● **Assignment**
Respond with nothing but the number of lines in this data that include the word "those".

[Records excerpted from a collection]
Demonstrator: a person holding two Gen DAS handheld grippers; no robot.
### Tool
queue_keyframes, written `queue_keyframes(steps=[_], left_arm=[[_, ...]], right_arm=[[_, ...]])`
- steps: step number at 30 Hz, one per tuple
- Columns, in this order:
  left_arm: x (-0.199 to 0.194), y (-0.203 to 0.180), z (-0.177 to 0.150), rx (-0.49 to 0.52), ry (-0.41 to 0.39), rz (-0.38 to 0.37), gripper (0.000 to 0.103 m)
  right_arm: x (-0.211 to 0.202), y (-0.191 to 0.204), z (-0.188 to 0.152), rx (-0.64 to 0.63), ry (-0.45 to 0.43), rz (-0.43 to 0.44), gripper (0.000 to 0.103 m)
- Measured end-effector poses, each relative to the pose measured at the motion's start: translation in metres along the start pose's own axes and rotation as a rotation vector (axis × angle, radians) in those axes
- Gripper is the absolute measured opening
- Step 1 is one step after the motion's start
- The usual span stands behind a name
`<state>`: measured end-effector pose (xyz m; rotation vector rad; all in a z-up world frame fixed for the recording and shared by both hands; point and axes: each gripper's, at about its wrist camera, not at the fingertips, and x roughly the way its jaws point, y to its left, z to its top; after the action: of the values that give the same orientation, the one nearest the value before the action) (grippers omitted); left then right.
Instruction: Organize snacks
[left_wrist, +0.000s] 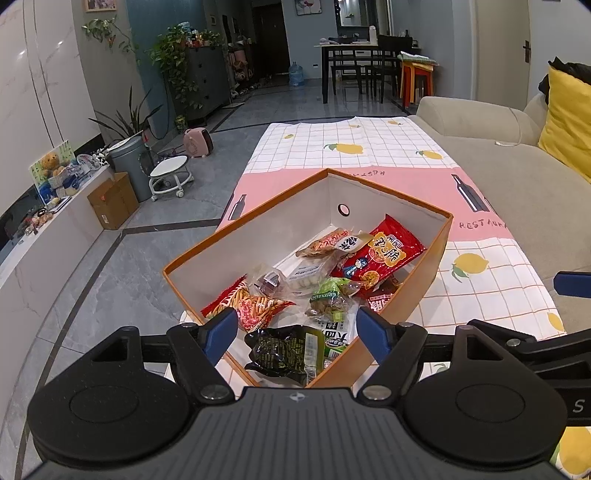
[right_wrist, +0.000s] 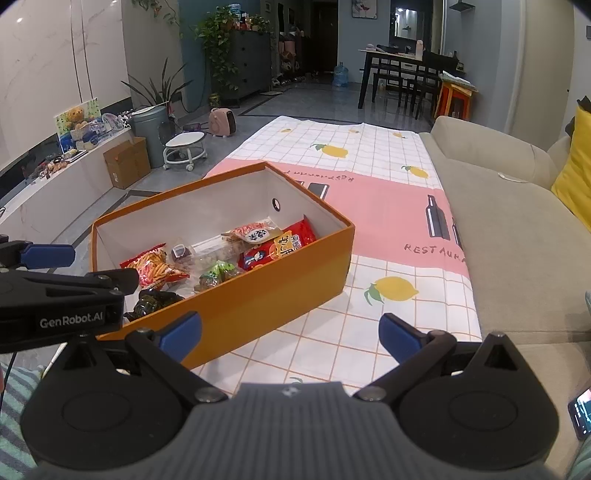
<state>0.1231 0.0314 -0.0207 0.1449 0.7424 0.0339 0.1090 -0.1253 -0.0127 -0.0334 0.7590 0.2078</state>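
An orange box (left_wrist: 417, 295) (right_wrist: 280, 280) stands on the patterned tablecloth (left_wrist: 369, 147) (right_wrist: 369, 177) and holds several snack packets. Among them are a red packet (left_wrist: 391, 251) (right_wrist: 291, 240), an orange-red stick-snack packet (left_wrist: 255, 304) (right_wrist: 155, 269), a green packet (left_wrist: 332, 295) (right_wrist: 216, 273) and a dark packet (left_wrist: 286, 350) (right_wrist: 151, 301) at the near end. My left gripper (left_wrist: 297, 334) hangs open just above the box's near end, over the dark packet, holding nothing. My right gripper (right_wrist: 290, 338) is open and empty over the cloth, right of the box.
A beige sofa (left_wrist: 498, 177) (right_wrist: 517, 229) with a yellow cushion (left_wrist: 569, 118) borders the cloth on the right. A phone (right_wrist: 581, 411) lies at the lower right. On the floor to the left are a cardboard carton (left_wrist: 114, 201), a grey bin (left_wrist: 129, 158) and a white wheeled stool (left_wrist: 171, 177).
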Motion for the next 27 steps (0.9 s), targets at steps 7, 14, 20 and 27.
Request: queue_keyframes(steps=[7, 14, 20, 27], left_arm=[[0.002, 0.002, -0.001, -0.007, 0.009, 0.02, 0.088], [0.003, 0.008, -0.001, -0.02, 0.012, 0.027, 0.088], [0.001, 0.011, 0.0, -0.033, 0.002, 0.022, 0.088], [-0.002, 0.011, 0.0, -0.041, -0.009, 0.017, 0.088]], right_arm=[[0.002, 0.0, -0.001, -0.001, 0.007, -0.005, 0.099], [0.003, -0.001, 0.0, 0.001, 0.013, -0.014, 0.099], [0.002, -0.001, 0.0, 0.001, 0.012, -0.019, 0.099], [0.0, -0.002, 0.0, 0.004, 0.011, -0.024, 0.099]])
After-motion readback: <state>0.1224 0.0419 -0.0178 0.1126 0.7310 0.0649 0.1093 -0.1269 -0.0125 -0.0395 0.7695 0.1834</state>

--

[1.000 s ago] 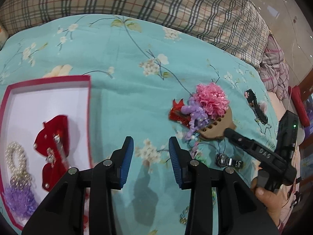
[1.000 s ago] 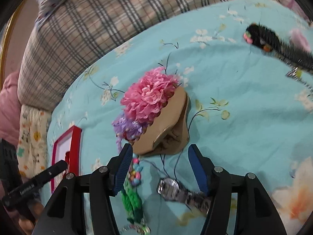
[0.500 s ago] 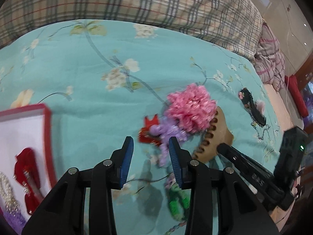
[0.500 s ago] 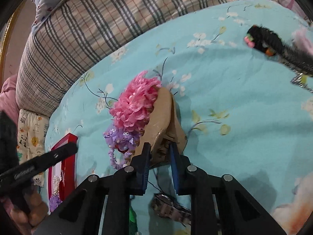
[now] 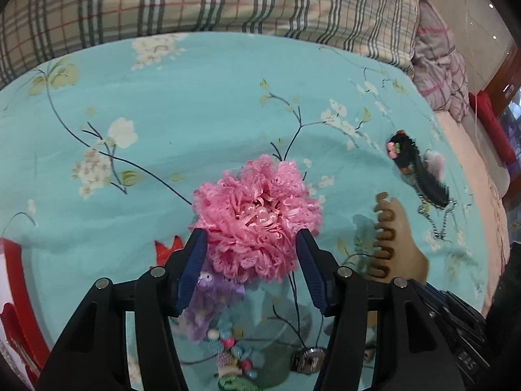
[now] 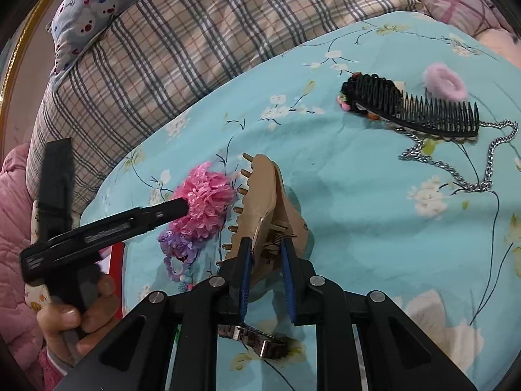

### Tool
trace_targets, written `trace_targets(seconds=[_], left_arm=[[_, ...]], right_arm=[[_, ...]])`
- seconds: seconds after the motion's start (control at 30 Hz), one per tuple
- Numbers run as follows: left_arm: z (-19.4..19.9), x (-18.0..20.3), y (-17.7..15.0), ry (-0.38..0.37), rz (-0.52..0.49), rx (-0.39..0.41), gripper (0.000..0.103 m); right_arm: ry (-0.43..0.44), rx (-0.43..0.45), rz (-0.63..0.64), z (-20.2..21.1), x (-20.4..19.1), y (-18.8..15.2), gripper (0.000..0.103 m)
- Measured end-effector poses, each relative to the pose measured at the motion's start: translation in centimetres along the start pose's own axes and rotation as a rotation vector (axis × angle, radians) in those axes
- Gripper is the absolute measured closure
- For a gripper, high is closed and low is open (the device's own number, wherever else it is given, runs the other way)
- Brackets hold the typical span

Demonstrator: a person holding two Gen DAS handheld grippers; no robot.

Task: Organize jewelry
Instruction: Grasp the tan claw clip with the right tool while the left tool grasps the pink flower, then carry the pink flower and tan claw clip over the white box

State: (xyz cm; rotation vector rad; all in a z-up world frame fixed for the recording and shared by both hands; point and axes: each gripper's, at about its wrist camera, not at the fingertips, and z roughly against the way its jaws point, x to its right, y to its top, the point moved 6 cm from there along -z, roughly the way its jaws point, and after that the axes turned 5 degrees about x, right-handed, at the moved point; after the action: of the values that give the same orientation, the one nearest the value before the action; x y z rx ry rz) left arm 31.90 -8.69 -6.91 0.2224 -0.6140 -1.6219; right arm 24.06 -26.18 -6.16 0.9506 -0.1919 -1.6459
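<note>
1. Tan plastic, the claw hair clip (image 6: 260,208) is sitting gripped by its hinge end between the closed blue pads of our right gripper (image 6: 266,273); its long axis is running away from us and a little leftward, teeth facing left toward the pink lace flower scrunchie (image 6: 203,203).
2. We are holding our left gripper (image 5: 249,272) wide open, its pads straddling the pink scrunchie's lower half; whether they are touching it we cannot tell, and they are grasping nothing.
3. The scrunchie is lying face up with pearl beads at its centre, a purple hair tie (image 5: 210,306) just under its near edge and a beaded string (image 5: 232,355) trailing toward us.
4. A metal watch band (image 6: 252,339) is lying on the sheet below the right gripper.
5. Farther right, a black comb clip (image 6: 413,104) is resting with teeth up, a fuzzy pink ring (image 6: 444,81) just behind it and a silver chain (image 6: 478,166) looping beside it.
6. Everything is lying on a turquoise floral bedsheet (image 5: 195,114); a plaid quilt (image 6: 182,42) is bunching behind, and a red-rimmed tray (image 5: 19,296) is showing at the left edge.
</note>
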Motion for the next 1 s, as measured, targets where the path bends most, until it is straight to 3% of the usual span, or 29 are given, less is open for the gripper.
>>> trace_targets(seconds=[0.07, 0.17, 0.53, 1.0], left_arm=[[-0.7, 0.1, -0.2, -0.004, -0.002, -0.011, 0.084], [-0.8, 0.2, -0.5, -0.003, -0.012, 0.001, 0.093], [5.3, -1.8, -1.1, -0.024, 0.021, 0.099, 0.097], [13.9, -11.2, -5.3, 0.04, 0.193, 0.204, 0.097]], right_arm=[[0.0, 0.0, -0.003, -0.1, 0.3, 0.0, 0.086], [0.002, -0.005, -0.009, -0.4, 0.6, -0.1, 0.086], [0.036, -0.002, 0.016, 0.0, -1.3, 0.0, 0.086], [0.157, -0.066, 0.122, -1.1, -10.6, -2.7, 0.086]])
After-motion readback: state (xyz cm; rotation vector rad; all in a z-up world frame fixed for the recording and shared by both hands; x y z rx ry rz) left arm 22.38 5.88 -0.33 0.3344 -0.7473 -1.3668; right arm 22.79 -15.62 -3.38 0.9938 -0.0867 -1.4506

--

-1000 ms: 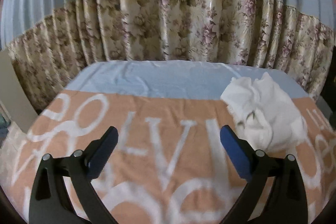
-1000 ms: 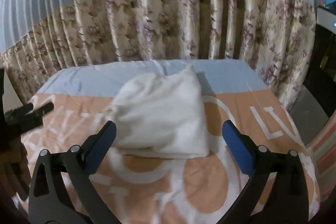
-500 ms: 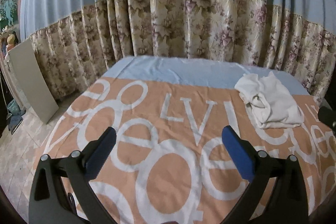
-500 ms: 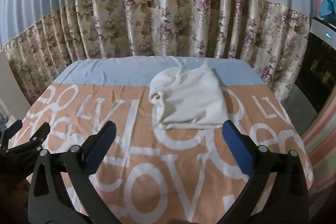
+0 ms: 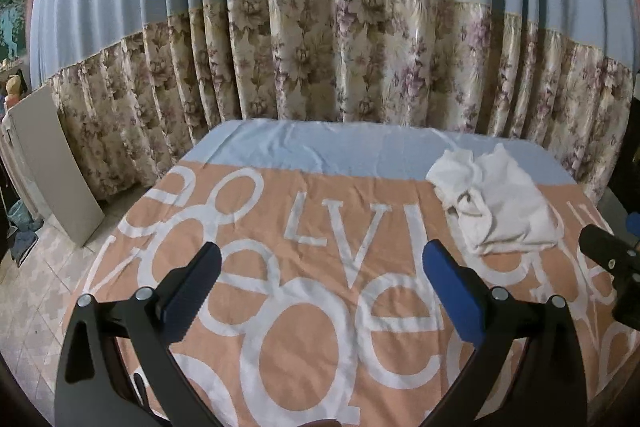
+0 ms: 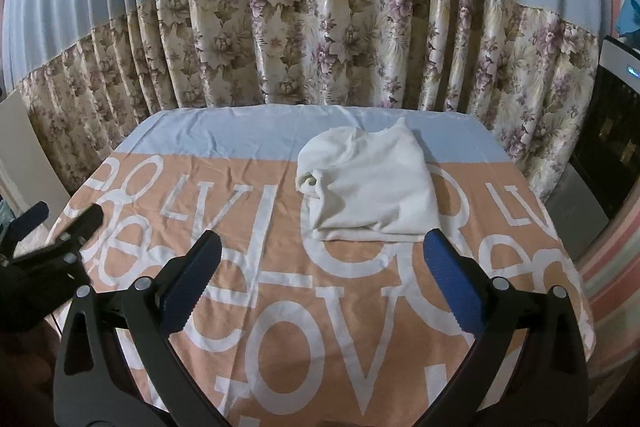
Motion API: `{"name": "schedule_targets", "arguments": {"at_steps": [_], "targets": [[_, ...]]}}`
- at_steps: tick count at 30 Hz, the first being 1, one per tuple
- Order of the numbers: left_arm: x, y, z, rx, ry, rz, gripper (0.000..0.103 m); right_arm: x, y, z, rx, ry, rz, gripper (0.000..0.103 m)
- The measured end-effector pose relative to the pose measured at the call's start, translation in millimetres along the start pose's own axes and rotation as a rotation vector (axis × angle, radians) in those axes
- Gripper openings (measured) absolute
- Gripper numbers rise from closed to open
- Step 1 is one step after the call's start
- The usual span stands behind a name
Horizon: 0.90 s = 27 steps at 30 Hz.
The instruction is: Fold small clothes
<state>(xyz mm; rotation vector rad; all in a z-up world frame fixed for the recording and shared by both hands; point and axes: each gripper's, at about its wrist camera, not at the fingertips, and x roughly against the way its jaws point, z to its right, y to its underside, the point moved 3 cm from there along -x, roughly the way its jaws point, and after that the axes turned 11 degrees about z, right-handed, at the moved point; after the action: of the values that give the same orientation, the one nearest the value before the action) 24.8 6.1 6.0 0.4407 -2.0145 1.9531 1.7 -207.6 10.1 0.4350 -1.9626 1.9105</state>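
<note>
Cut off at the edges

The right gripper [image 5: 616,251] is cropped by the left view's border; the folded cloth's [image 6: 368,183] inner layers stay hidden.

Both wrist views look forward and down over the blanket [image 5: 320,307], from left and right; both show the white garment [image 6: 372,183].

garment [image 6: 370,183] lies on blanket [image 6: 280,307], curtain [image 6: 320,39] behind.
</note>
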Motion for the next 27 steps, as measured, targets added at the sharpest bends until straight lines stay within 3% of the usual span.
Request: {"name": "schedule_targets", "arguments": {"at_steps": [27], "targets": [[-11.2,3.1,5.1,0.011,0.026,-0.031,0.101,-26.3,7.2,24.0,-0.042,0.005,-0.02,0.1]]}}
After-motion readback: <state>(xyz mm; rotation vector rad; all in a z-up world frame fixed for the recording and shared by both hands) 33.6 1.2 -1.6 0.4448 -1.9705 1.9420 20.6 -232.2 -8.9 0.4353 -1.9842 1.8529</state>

● **Answer below**
3